(INSTRUCTIONS FOR THE TASK): For the material that follows, return exactly the lines from the one with "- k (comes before" through the one with "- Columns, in", both ends included.

·····

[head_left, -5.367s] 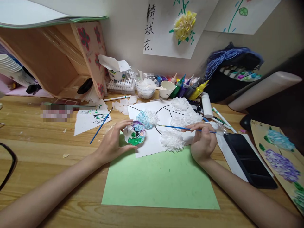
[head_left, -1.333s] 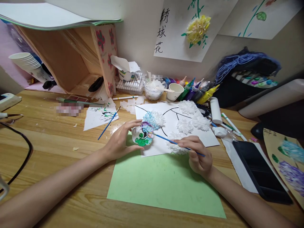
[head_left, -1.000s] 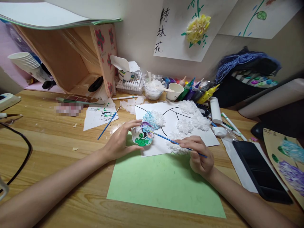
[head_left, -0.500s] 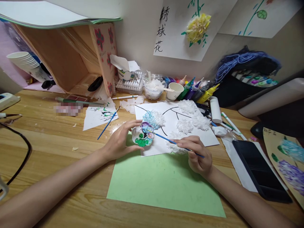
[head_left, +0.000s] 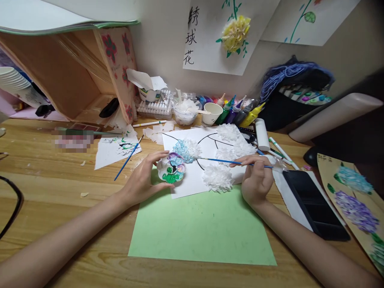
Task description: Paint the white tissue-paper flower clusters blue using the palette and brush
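My left hand (head_left: 143, 176) grips the edge of a small round paint palette (head_left: 164, 175) smeared with green, blue, purple and black paint. Between the fingers of my right hand (head_left: 257, 180) is a thin blue paintbrush (head_left: 222, 161), held nearly level. Its tip points left, close to a paper flower (head_left: 186, 150) that is blue on its left part and white on its right; whether they touch I cannot tell. White ruffled paper flowers (head_left: 217, 178) and black curved lines lie on the white sheet (head_left: 184, 188) underneath. Part of that sheet rests over a green sheet (head_left: 201, 232).
A second blue brush (head_left: 128, 158) lies on a paint-stained paper (head_left: 102, 154) at left. Behind the sheet stand a bowl of white scraps (head_left: 186, 114), a paper cup (head_left: 212, 113) and paint bottles (head_left: 252, 115). At right lies a black phone (head_left: 315, 204) beside a flower picture (head_left: 357, 208).
The brush tip has left the palette and moved right, beside the half-blue flower. My right hand has turned, and the brush lies flatter. My left hand still holds the palette; the whole view has shifted.
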Available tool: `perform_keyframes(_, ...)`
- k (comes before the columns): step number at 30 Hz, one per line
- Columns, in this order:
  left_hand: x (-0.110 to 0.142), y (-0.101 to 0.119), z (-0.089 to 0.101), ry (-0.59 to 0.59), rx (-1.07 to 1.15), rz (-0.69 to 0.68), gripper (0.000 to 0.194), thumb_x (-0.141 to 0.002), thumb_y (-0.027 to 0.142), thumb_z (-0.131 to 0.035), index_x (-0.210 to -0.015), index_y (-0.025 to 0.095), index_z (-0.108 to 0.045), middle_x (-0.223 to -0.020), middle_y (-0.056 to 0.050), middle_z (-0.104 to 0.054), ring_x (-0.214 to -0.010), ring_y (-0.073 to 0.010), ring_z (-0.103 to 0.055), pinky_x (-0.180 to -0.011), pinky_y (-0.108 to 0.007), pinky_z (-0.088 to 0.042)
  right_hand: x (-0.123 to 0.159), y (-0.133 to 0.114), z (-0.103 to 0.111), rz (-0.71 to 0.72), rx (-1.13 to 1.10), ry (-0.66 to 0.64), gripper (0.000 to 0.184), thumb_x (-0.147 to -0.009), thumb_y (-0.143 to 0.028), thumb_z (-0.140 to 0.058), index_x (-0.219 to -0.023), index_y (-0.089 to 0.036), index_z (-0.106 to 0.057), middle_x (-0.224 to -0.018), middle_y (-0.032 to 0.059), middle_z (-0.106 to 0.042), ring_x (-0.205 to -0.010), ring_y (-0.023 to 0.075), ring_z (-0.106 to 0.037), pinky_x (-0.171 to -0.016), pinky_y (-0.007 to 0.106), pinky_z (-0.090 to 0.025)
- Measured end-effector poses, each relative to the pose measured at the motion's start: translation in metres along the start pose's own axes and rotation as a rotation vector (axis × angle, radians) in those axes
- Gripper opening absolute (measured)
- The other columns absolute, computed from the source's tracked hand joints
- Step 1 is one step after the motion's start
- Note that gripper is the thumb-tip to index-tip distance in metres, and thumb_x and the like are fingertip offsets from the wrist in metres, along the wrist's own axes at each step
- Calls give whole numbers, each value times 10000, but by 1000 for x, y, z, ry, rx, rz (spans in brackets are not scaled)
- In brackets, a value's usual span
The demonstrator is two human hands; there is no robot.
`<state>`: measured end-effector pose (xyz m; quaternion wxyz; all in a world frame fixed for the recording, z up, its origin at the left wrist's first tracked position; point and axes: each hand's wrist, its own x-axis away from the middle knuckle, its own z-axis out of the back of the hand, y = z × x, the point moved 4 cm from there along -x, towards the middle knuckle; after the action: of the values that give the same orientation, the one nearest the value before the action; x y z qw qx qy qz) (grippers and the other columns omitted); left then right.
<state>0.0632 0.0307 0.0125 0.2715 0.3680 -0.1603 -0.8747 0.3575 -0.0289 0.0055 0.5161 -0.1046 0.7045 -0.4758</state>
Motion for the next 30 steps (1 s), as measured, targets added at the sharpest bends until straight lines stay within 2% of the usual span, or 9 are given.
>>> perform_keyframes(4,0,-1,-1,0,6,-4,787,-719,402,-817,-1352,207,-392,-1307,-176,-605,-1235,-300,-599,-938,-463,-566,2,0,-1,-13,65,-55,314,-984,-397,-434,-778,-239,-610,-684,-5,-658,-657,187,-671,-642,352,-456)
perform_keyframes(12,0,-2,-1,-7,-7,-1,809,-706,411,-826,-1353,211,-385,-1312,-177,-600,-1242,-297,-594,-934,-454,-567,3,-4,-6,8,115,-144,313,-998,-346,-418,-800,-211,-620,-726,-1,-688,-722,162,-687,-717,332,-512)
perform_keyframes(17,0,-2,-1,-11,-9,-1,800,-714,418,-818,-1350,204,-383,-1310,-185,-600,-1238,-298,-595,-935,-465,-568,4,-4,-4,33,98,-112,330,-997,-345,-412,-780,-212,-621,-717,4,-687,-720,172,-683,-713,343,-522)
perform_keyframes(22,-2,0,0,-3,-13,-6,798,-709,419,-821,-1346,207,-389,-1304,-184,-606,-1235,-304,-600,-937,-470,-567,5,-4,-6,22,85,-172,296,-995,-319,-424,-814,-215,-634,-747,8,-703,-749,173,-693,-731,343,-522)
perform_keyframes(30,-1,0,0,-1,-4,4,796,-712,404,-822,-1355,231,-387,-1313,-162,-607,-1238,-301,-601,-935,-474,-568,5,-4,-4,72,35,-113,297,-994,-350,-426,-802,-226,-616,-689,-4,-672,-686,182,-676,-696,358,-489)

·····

(RESPONSE TO THIS TASK):
- k (comes before the columns): step number at 30 Hz, one per line
- Columns, in this order:

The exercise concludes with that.